Adverse effects reviews of opioids - a key element for balanced systematic reviews and guidelines

ID: 

3133

Session: 

Poster session 3 Friday: Evidence Tools / Evidence synthesis - creation, publication and updating in the digital age

Date: 

Friday 15 September 2017 - 12:30 to 14:00

Location: 

All authors in correct order:

Harris J1, Hegmann K2, Ott U3, Theiss M3
1 American College of Occupational and Environmental Medicine, The Permanente Medical Group, Rx Safe Marin, USA
2 American College of Occupational and Environmental Medicine, University of Utah, USA
3 University of Utah, USA
Presenting author and contact person

Presenting author:

Ulrike Ott

Contact person:

Abstract text
Background: Prescription opioids are the leading cause of injury deaths and considerable morbidity in the US and other developed countries. In large part this began because of unsupported claims of effectiveness and lack of adverse effects. However, regulatory approval documents and many guidelines still do not balance known adverse effects with evidence of effectiveness. Both patients and clinicians often underestimate the risk of adverse effects. Further, informed consent discussions are hampered by lack of synthesised data to support risk vs. benefit discussions.

Objectives: To review and summarise the adverse personal and population effects of acute and chronic opioids to compare to benefits.
To support clinician, patient and policy maker informed decision making, considering risks vs. benefits

Methods: We used the Cochrane Adverse Effects Review methodology to search, critically assess and synthesise the literature about the adverse effects of acute and chronic opioid use.

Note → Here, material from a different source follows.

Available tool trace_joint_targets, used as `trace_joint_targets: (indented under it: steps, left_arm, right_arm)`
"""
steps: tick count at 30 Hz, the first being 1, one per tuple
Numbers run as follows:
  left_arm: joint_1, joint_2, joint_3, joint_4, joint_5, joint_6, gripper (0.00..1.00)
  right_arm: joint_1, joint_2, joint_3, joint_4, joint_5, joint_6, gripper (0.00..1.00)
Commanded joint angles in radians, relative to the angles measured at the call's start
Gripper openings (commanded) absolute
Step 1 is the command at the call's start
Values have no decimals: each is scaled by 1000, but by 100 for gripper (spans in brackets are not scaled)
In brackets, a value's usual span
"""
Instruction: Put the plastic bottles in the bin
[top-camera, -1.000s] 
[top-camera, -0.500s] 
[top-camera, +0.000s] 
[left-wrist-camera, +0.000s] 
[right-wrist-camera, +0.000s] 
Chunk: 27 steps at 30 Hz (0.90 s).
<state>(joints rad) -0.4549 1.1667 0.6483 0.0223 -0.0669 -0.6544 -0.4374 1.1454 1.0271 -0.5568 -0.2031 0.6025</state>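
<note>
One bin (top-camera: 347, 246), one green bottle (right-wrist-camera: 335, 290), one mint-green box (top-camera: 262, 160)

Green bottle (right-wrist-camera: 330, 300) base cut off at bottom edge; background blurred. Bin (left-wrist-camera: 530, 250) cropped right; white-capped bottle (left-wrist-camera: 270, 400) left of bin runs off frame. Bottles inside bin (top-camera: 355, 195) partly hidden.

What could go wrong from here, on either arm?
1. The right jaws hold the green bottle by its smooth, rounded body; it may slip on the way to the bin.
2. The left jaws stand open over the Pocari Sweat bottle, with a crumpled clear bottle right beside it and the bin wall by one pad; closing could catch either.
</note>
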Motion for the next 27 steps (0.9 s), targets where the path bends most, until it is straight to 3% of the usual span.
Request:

Results: Opioids affect most organ systems, posing risks to the respiratory, neuropsychiatric, gastrointestinal, endocrine, cardiovascular, vestibular, musculoskeletal, genitourinary/reproductive and other systems. These effects appear to be related to dose, age, gender, comorbidity, and concurrent use of multiple opioids and sedative/hypnotic and psychiatric medication. We noted increased incidence of falls, fractures, endocrine suppression, overdose, mortality, vehicle crashes, birth defects, cardiorespiratory events, effects on CNS structure and function, and adverse interactions with psychiatric disorders and medications. Review of observational studies is an important part of comprehensive adverse-effects reviews. 

Conclusions: Clinicians, patients, medical organisations and policy makers have not explicitly considered the many effects of opioid use on personal and public safety, quality of life, function and avoidable adverse health effects. Guideline developers, and all other stakeholders, need full information about benefits, risks, and adverse effects and risks to inform recommendation development and decision making about the use of opioids.